What the task requires
Your task is to copy the lines of the data below from the line holding "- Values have" through the line holding "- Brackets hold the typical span", inclusive, exactly and with nothing added.

Records drawn from a dataset:
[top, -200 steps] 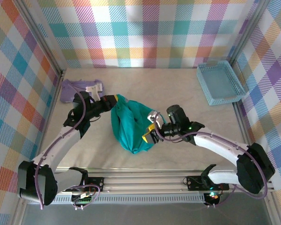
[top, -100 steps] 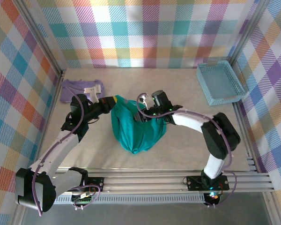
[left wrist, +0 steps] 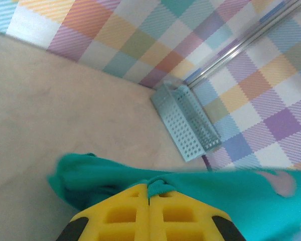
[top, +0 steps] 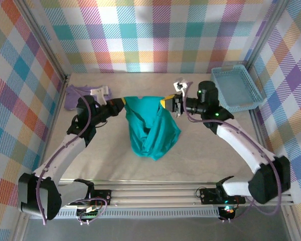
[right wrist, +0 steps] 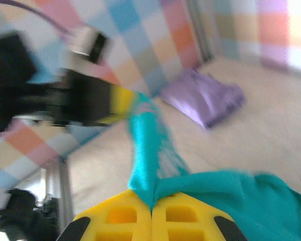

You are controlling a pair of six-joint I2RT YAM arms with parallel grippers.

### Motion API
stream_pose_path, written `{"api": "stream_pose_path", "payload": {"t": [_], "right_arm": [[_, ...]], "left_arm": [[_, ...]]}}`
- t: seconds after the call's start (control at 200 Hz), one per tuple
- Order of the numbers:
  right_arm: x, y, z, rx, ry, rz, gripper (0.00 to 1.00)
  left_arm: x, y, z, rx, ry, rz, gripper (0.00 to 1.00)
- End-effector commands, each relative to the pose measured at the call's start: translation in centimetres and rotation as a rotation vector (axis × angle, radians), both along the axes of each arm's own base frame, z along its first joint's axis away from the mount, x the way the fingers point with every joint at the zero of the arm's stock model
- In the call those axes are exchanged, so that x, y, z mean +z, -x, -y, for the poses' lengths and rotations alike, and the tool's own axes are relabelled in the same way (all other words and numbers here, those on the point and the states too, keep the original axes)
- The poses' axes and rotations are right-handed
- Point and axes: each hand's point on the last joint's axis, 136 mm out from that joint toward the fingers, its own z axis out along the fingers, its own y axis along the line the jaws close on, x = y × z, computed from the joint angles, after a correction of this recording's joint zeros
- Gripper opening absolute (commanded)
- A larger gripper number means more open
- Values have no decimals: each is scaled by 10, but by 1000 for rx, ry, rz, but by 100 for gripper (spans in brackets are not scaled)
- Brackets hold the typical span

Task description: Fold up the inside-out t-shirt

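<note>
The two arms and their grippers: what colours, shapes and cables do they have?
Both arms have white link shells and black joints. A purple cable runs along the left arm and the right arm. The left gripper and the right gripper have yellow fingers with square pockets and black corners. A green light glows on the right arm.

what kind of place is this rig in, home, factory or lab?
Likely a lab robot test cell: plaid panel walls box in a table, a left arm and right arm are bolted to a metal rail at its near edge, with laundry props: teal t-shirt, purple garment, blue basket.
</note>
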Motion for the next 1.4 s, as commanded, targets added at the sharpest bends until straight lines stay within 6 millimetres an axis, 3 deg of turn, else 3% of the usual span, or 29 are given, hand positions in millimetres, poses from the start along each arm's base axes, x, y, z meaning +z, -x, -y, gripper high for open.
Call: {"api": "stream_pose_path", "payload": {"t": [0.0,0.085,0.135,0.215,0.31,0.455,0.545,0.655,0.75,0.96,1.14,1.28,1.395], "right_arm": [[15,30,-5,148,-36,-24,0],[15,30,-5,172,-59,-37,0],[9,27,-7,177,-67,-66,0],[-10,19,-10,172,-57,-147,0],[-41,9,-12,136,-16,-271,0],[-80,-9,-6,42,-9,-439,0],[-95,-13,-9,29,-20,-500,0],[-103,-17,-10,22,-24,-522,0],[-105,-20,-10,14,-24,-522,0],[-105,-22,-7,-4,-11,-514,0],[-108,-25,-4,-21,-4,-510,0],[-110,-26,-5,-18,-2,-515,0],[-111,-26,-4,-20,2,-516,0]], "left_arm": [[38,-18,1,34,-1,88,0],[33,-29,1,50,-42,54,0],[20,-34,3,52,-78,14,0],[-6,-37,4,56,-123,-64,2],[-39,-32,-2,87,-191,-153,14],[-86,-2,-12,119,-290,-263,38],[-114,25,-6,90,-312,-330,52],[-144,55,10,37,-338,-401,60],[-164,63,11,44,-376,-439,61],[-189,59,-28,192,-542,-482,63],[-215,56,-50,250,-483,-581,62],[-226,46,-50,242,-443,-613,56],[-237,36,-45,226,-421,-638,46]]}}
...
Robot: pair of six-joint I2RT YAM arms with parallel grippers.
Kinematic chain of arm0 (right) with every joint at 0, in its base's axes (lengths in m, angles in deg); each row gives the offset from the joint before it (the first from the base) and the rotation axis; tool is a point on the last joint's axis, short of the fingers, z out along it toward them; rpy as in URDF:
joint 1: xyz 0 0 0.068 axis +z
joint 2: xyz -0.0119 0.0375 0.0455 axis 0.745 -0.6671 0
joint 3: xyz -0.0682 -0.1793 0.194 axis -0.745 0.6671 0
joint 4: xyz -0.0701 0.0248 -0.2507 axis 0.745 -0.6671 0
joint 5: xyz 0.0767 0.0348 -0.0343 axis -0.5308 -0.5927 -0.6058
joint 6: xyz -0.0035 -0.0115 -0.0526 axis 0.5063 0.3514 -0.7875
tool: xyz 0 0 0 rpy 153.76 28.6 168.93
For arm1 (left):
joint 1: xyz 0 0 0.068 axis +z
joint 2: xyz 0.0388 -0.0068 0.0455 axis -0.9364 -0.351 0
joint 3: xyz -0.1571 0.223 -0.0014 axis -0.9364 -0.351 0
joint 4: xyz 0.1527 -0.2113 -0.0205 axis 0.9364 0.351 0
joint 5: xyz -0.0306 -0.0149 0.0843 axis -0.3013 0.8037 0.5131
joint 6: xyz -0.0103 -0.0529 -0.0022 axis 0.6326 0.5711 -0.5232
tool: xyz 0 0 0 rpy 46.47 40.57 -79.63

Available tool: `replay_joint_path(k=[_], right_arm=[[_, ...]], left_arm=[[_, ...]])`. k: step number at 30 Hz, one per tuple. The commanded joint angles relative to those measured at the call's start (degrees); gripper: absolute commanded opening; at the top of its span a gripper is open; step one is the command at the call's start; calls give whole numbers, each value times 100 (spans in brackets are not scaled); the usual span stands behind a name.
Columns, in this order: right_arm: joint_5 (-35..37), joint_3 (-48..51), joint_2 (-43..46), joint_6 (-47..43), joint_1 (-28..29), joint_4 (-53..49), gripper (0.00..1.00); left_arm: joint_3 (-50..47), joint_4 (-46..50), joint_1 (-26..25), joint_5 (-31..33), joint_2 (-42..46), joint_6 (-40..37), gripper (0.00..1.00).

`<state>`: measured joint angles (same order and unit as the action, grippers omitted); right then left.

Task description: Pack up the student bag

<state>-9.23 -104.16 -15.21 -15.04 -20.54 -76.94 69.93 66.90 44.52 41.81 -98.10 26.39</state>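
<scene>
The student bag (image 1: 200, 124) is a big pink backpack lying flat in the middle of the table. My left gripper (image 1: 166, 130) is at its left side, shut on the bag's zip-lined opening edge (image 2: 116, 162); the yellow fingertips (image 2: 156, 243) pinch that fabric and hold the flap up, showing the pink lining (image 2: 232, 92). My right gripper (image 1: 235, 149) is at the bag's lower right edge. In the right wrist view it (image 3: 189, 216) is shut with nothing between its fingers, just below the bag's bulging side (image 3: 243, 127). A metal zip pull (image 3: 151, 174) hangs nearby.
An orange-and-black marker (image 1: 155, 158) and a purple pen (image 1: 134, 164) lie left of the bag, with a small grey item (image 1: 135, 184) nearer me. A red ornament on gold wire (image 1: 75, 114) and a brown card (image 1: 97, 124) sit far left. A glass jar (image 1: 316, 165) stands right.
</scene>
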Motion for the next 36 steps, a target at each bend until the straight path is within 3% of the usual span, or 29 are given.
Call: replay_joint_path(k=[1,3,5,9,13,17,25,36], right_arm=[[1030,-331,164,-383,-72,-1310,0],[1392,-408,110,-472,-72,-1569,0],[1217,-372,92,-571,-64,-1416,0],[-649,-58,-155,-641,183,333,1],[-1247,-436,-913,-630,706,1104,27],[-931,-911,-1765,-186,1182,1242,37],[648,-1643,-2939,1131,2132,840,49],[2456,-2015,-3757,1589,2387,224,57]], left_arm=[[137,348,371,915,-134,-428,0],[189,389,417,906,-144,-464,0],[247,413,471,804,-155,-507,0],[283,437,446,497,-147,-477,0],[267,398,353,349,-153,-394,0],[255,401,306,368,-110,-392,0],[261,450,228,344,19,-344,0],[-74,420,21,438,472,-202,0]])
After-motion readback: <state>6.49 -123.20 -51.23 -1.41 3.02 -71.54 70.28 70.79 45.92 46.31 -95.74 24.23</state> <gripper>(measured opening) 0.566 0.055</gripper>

Final answer
- Values have no decimals: each is scaled by 10, but by 1000 for rx, ry, rz, but by 100 for gripper (spans in brackets are not scaled)
- Brackets hold the typical span

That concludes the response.